Aug 06, 2008 09:19
I’ve found it easy over the past week to backslide, and though I’ve been thinking about it, I’ve been allowing it to happen anyway.
I find the most common reason for myself to start falling into old habits is complacency. After doing well for awhile, I begin to believe that I will continue to do well even if I change my eating and exercise habits for the poorer. I’m not sure why I believe this, as I typically have a very scientific mind, but somehow, I do. That’s been the problem this week. I’ve felt I have done so well that I deserve-nay, am owed-a bit of time off from the rigors of treating myself well. Ridiculous! You say. Preposterous! You proclaim.
Well, it’s true.
So today I am recommitting myself and remembering my goals from oh so far back at Day 1.
My words exactly:
“ So I have a new resolution. I am going to treat my body in the way that this hotness deserves.

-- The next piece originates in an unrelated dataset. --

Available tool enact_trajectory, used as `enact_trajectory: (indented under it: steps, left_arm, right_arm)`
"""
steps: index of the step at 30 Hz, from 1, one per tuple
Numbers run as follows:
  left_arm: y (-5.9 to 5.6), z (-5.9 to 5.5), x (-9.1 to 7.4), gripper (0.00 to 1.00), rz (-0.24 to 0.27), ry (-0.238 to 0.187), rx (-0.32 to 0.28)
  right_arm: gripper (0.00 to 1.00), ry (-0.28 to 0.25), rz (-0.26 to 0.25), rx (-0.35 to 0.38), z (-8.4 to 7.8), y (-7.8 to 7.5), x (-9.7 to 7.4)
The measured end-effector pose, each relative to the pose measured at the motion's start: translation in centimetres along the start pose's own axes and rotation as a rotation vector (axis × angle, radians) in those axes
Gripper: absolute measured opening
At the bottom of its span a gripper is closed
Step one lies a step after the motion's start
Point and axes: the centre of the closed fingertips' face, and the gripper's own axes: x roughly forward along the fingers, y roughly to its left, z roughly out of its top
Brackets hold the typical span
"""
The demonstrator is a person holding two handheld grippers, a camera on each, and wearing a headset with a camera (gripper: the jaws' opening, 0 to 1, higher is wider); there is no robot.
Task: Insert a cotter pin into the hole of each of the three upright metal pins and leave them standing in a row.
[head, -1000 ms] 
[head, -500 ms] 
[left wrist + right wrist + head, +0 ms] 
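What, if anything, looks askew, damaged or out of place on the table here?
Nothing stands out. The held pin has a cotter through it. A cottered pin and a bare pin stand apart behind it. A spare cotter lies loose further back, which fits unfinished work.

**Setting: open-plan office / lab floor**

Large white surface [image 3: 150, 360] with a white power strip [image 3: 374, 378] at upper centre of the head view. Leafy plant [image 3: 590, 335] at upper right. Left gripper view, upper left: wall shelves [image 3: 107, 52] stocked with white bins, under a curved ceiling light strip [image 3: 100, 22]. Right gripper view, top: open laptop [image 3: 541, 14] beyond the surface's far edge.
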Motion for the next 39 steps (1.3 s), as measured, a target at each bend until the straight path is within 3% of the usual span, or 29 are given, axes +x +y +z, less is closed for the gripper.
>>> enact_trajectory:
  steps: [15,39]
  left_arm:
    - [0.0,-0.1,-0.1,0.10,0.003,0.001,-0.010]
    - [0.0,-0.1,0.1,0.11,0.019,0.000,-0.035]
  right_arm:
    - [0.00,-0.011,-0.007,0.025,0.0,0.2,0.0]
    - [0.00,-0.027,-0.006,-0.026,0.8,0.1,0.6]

I am a present-thinker, not a future-thinker, so worrying about my future-health ain’t gonna do me any good at all. I have to think about reconciling the divide between my mind and how I treat my body. This involves eating (more) sensibly, getting good physical activity, and behaving as though I’m not the unholy slothly glutton I tend to be.”
Now, is that so hard?
Back to it, ladies and gentlemen, back to it.